From any Catalyst worktree:

Terminal window
bun run plugins/dev/scripts/orch-monitor/server.ts

The server:

  • Starts HTTP on port 7400 (configurable via PORT env var)
  • Watches ~/catalyst/wt/ for directories matching orch-*
  • Reads worker signal files via fs.watch — instant updates on change
  • Polls gh pr view every 30s for each open PR
  • Runs kill -0 <pid> every 5s for each known worker PID

Open http://localhost:7400 in your browser. No login, no persistence — everything is derived on the fly from the filesystem and GitHub API.

The UI has three rows:

One card per active orchestrator showing:

  • Orchestrator ID + project
  • Wave count (current / total)
  • Worker counts: dispatched / in-progress / pr-created / done / failed
  • Attention items count (red badge if > 0)
  • Total cost so far (from OTel metrics, if OTel is enabled)

Clicking a card filters the rest of the dashboard to that orchestrator.

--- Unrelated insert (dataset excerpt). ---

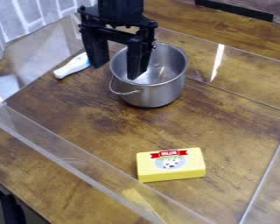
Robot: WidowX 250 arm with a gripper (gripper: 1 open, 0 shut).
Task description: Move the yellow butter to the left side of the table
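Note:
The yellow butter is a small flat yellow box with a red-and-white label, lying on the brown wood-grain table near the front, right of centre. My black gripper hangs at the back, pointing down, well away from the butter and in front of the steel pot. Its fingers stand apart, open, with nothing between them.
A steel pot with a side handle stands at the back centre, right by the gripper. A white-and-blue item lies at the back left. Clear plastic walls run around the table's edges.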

One row per worker showing:

  • Ticket (click to open Linear)
  • Status color-coded: gray (dispatched), blue (researching/planning/implementing), amber (validating/shipping), green (done), red (failed)
  • Phase number (0-6)
  • PR (click to open GitHub) with CI status dot
  • Liveness indicator: ✓ (alive), ! (dead PID), ? (no PID recorded yet)
  • Duration since startedAt
  • Last heartbeat (red if > 15 min)

Real-time event log from ~/catalyst/events.jsonl and filesystem watches, rendered as a timeline. Filters: event type, worker ticket, orchestrator, date range.

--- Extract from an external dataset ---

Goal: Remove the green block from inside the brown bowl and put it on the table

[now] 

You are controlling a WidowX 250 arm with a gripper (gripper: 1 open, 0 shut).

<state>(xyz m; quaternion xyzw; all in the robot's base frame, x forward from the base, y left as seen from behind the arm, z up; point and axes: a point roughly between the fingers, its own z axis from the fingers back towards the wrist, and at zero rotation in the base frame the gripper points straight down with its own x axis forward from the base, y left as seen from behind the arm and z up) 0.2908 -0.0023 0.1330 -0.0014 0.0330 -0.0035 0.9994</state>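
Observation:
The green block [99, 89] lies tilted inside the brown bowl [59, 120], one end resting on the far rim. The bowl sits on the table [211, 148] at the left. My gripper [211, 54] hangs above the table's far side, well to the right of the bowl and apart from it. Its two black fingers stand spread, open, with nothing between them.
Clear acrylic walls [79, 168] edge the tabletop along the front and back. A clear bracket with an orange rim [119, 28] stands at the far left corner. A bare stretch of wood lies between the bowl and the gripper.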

The monitor exposes a JSON API for programmatic access:

EndpointDescription
GET /api/snapshotFull current state of all orchestrators, workers, and PR statuses
GET /api/analyticsExtended analytics including phase timelines (Gantt data) and cost breakdowns
GET /eventsSSE stream — events: snapshot, worker-update, liveness-change, pr-update

Quick CLI status check:

Terminal window
curl -s http://localhost:7400/api/snapshot \
| jq '.orchestrators[].workers | to_entries[] | {ticket: .key, status: .value.status, pr: .value.pr?.number}'

Stream all events to stdout:

Terminal window
curl -N http://localhost:7400/events

The web UI supports URL-based filters that persist when you reload:

  • ?orch=orch-abc123 — show only one orchestrator
  • ?status=failed,stalled — only workers in attention-worthy states
  • ?project=CTL — filter by project key

You can share a filtered URL with someone else running the same monitor — the state is all in the URL.

  • No persistence — close the server, lose the history (events.jsonl is the durable store)
  • No auth — bind to localhost only. For team access, put it behind a reverse proxy with its own auth.
  • No writes — the monitor is read-only. Remediation (re-dispatch, mark failed, merge PR) still happens via skills.

Dashboard shows workers as “dead” but they’re still running:

The PID-liveness check uses kill -0 <pid>. If the worker is running in a different user’s session (common with humanlayer launch + sudo), the check fails. The worker is actually alive — the monitor just can’t see it.

PR status says “merged” but the signal file says “pr-created”:

This is expected and intentional. The worker subprocess reliably exits at its last tool-use, before merge completes. The orchestrator (or the monitor itself) is the authoritative source for pr.mergedAt. The signal-file status stays at pr-created until the orchestrator updates it.

Monitor misses an orchestrator:

The monitor globs ~/catalyst/wt/*/workers/ — if your orchestrator is at a non-standard path, export CATALYST_WT_ROOT=/custom/path and restart the server.